Separate but similar

            The second and third notices have separate attorneys but ask for very similar results, according to Western Watersheds Project attorney John Persell, whose notice includes Alliance for the Wild Rockies and Yellowstone to Uintas Connection.

            “The Fish and Wildlife Service is relying on voluntary conservation measures to minimize conflicts between grizzlies and livestock, which typically end up with bears being killed,” said Persell in a statement. “It also fails to consider the impacts of killing female grizzlies and the effect of that on the whole population.” 

            They also have concerns with how FWS defined the “action area” it used for its analysis to write the biological opinion Persell said.

            Others are FWS’ “failures to evaluate the take of 72 grizzlies when added to previously authorized take in the Greater Yellowstone Ecosystem,” to evaluate or limit the number of female bears taken, to consider timber harvest impacts to grizzlies and BTNF’s reliance on the “faulty” Biological Opinion, he said.

            Alliance for the Wild Rockies and WWP attorneys agreed to sign onto the other’s notices, he said.

Responses

            Hoelscher declined to answer when asked if the Forest Service would seek another consultation about the FWS’ 2019 Biological Opinion and Incidental Take Statement.

            “Since this is a pending litigation we won’t speculate on options or next steps,” Cernicek replied.

            Pinedale rancher and Upper Green grazing permittee Albert Sommers said the grazing association he represents did not get everything it wanted in their new 10-year grazing plan but decided to accept what was on the table.

            “It’s not unexpected,” he said of the legal challenges. “We all expected some of these extreme environmental groups would sue; we didn’t know on what.
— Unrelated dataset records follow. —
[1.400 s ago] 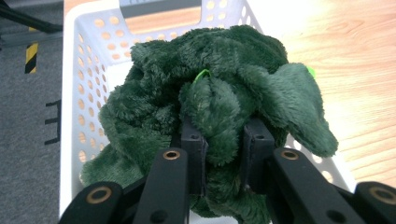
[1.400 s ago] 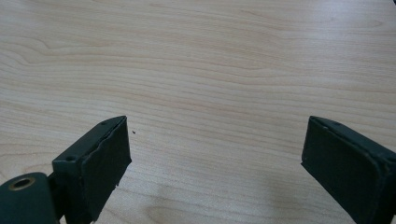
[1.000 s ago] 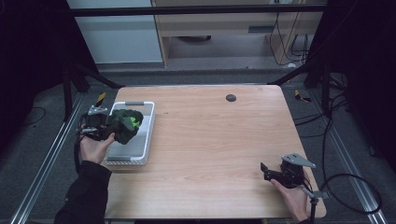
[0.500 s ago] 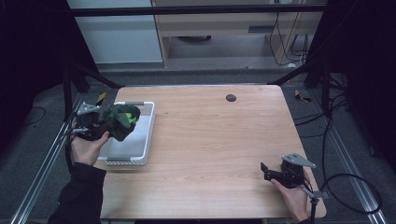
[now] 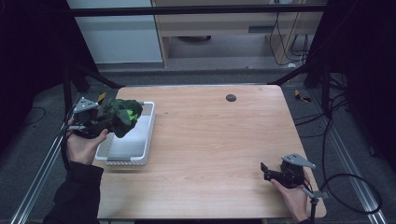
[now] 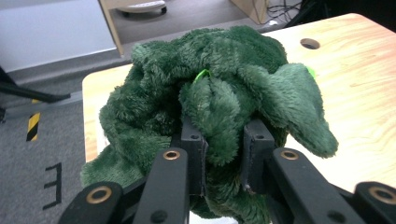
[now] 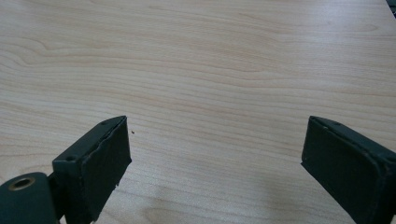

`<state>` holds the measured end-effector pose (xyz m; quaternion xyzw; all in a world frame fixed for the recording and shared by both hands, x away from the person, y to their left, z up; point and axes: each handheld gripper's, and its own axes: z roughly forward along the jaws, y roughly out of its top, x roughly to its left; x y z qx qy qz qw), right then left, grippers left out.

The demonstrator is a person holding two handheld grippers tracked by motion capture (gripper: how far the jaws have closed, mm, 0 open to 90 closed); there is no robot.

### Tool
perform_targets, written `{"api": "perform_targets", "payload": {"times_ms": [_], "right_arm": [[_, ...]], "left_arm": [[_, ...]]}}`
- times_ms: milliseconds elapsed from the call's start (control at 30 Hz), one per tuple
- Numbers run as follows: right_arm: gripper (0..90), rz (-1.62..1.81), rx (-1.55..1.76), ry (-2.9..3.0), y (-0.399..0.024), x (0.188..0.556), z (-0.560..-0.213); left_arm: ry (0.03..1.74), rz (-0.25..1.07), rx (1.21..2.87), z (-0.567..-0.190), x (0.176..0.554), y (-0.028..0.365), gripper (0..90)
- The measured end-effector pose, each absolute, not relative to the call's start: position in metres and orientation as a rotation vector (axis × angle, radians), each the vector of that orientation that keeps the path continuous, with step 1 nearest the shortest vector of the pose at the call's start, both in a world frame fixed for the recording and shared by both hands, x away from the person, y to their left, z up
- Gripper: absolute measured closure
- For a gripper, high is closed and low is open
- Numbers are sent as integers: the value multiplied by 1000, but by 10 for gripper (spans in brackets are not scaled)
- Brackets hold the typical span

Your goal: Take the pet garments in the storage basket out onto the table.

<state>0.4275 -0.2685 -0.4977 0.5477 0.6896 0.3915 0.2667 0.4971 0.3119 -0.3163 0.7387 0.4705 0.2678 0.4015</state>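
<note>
A dark green plush toy (image 5: 120,115) with bright green patches hangs above the left side of a white tray (image 5: 140,140). My left gripper (image 5: 100,122) is shut on it at the table's left edge. In the left gripper view a fold of the plush toy (image 6: 219,93) is pinched between the two black jaws of that gripper (image 6: 223,149). My right gripper (image 5: 266,171) rests low at the table's front right corner. In the right gripper view its jaws stand wide apart, open (image 7: 215,154) over bare wood.
The wooden table (image 5: 215,140) has a small dark hole (image 5: 230,97) near its far edge. A metal frame rail (image 5: 37,177) runs along the left side. Cables (image 5: 345,182) lie on the floor to the right.
My left gripper has lifted the plush toy out of the tray and drawn it up and to the left. The right gripper has not moved.
</note>
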Motion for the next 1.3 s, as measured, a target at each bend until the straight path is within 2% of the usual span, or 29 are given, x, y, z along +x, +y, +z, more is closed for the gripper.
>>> {"api": "perform_targets", "payload": {"times_ms": [333,1300], "right_arm": [[80,1056,1475,1859,-269,427,-498],[81,1049,1458,1855,-269,428,-498]], "left_arm": [[1068,666,1956,-304,493,296,745],[756,487,2130,-295,488,230,744]]}}
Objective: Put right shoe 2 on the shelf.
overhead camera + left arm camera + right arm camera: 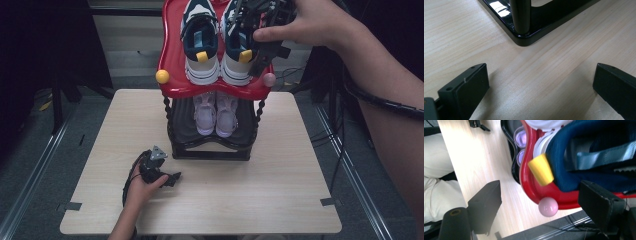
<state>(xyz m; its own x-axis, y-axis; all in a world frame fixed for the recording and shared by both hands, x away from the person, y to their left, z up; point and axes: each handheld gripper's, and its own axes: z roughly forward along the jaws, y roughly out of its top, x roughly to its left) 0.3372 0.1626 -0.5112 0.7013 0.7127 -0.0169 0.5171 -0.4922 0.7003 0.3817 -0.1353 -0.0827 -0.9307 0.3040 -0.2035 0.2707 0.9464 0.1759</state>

How that will play out, I have no idea. I am hopeful the federal agencies will stand by their decision and go to court. We will back them up.”

            Aggressive guard dogs might help prevent conflicts, he said, but that “gets complicated” with many riders who help move cattle bringing their stock dogs as well as recreationists with dogs and other animals.

            Sommers said some suggested techniques are virtually impossible – such as fencing in a pasture or even removing every cattle carcass, which are almost impossible to find, much less move.

            “In the past we tried new techniques like having riders bunch the cattle into one pasture at night. That had no effect at all,” he said. “We do try to remove the carcasses when we can.”

In the 2019 grazing season for confirmed grizzly kills, Upper Green permittees lost two cows, 11 yearlings, of 40 total lost,  and 42 calves, of 195 lost, to grizzlies. It was a better year than previous seasons, which Sommers attributes to Game and Fish trapped and removed a lot of grizzlies

            The most effective change that involves no new equipment, Sommers added, is that BTNF is letting permittees rotate their pastures. The first one they used before was always filled with larkspur, which is poisonous to cattle. Young and old dropped dead on the spot, attracting a lot of grizzlies.

            “It killed a lot of cows and drew too many bears,” Sommers said. “Now we go there last and we have a lot less poison loss and predation loss. We are going to be able to continue that rotation every year.”